=== Begin Enclosure ===

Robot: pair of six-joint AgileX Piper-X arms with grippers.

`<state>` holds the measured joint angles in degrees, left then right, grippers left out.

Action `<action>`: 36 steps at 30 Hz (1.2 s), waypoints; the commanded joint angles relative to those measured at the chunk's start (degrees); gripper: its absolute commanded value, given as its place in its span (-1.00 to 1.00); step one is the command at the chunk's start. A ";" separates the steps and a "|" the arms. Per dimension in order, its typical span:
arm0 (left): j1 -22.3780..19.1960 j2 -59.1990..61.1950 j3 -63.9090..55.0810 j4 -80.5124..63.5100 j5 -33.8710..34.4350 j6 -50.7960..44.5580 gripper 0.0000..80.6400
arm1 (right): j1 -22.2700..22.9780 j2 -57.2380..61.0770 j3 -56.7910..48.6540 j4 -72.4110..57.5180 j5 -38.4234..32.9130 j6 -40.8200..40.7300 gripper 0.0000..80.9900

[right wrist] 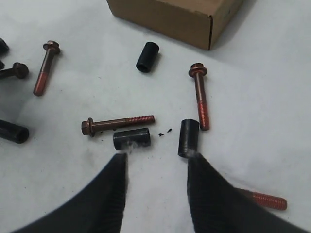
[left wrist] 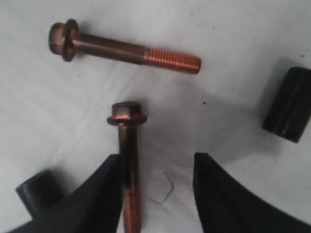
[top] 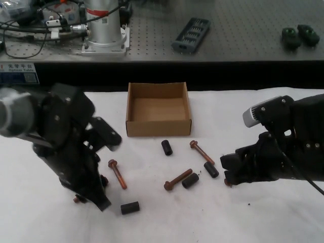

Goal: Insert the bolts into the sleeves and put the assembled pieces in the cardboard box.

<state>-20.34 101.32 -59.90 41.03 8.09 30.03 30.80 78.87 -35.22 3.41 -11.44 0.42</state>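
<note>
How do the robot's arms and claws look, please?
Both arms are black and blocky. The left arm bears a grey cylinder, the right arm a silver-grey box and a thin black cable. Left claw and right claw have two black tapered fingers.

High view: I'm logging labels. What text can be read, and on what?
Blue label on the back bench edge: print too blurred to read.
Sticker on the silver column: too small to read.
Box, bolts, sleeves: no print seen.
</note>
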 commanded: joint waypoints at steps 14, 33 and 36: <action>-1.67 5.26 -0.74 -3.33 -9.80 3.02 -0.52 | 0.02 -0.22 -0.35 5.66 -2.41 0.47 -0.42; -1.67 -12.84 -0.25 -5.52 6.57 -11.84 -0.98 | 5.60 -0.41 -11.20 26.88 -3.84 -17.55 -0.73; -1.46 -21.17 2.42 -11.50 10.77 -17.66 -0.98 | 9.28 0.09 -13.02 26.03 0.29 -24.44 -0.73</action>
<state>-22.04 88.74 -59.46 35.30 14.29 18.20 38.18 78.87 -46.67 28.54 -13.20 -19.14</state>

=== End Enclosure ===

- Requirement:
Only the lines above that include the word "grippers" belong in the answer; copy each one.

- Exercise solution:
Robot: pair of six-joint AgileX Piper-X arms with grippers.
`<state>` holds the measured joint angles in degrees, left then right, grippers left out.

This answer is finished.